▸ **RECORDED INFORMATION**:
---------------

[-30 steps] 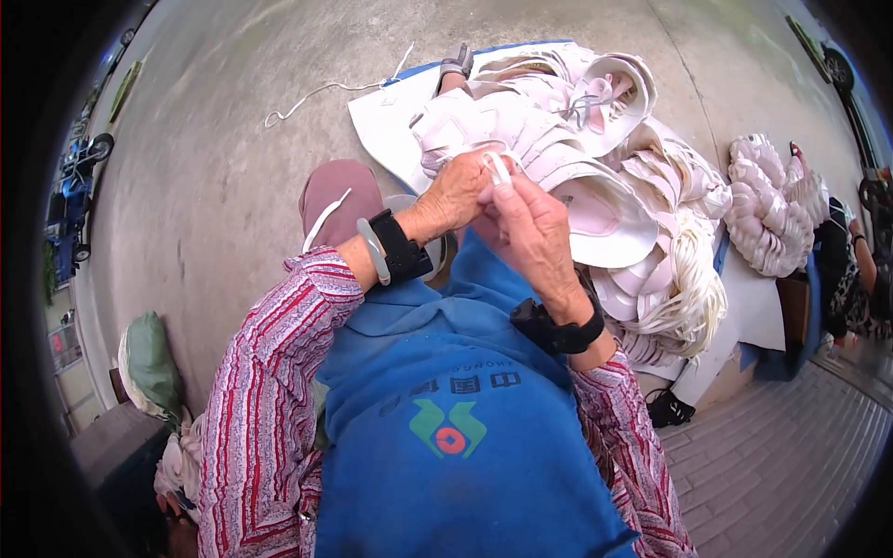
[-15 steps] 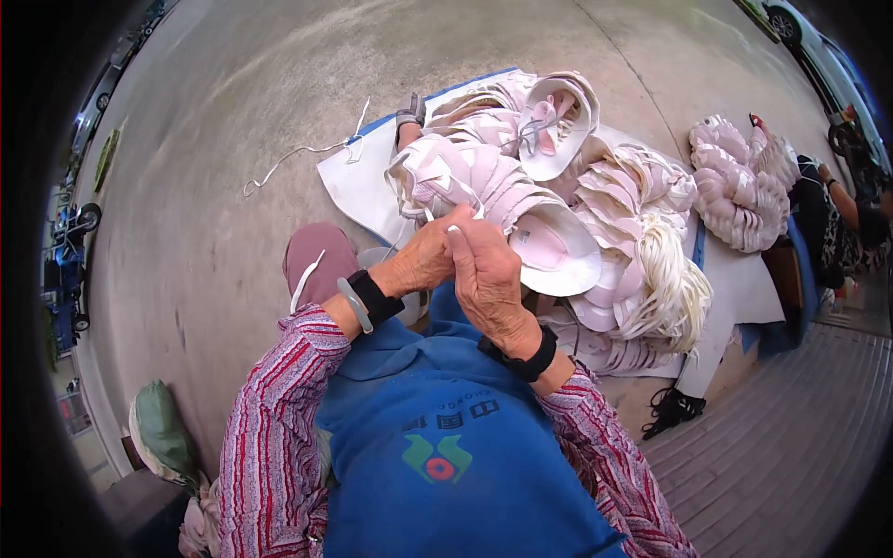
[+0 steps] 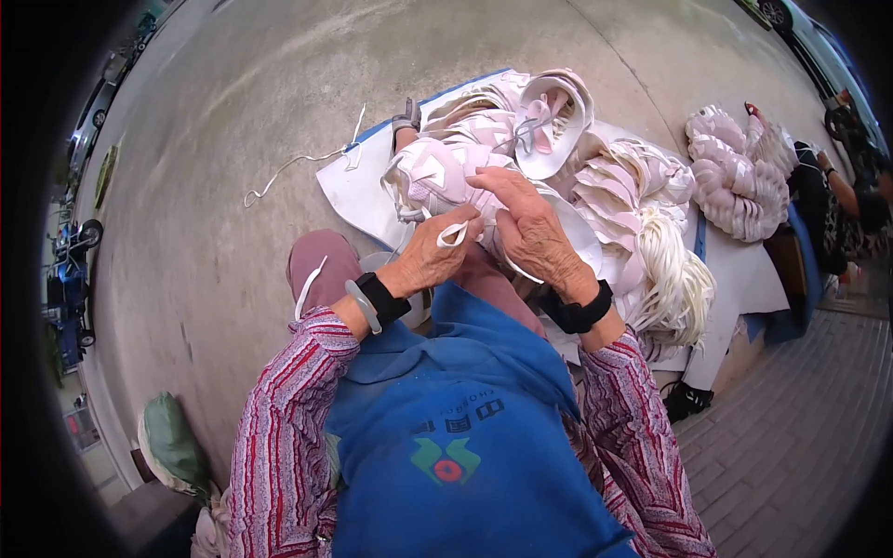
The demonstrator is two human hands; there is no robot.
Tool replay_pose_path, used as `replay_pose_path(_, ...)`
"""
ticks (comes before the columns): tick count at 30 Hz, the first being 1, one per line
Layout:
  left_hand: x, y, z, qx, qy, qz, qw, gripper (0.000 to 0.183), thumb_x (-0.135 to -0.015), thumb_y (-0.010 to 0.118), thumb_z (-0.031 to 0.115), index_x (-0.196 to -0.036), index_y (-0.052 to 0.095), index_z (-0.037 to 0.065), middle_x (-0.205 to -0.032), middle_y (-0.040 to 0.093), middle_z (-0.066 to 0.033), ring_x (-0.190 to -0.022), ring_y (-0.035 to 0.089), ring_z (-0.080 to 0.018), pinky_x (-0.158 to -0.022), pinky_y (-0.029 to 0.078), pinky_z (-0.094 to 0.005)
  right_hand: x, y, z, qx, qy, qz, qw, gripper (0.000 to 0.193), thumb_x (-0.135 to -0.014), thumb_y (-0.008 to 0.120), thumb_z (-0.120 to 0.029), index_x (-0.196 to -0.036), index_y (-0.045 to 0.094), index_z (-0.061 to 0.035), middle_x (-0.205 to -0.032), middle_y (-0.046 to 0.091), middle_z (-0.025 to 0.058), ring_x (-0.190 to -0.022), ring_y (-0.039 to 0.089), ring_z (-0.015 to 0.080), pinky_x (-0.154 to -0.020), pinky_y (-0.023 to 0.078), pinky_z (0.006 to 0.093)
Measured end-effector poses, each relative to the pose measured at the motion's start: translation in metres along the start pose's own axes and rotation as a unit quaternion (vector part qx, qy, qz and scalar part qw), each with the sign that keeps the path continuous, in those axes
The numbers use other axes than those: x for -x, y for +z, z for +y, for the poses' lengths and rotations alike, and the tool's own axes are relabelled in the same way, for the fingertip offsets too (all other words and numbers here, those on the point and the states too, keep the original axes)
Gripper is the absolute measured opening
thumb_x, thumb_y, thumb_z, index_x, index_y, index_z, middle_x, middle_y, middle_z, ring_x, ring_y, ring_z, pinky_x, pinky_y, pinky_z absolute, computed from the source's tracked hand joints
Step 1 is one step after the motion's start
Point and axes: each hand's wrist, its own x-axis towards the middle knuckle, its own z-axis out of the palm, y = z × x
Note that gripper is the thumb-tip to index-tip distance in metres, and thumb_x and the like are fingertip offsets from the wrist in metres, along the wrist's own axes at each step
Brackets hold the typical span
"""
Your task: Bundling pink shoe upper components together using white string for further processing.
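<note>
My left hand [image 3: 433, 253] is closed on a white shoelace [image 3: 453, 234], which makes a small loop over the fingers. To its right, my right hand [image 3: 535, 228] has its fingers stretched out over the near row of pale pink shoe uppers [image 3: 435, 177]. I see nothing held in it, though its palm side is hidden. The uppers are nested one in another, and a white end piece [image 3: 583, 237] shows beyond my right hand. A loose bundle of white laces [image 3: 677, 279] hangs over the pile on the right.
A white sheet [image 3: 349, 191] with a blue edge lies under the pile. Another stack of uppers [image 3: 735, 177] sits at the right, near another person [image 3: 842, 195]. A loose white lace [image 3: 288, 167] trails on the concrete. A green bag [image 3: 172, 437] stands lower left.
My hands, together half a second ago, are now apart. The right hand has moved right and its fingers have straightened. The left keeps the lace, whose loop now shows.
</note>
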Motion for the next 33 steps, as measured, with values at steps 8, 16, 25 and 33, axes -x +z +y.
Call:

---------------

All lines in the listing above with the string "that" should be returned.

▸ **ANSWER TO THE EXERCISE**:
Measured end-effector poses, each relative to the pose measured at the motion's start: translation in metres along the start pose's own axes and rotation as a unit quaternion (vector part qx, qy, qz and scalar part qw), each with the sign that keeps the path continuous, in those axes
Note that gripper is the thumb-tip to index-tip distance in metres, and thumb_x and the like are fingertip offsets from the wrist in metres, along the wrist's own axes at each step

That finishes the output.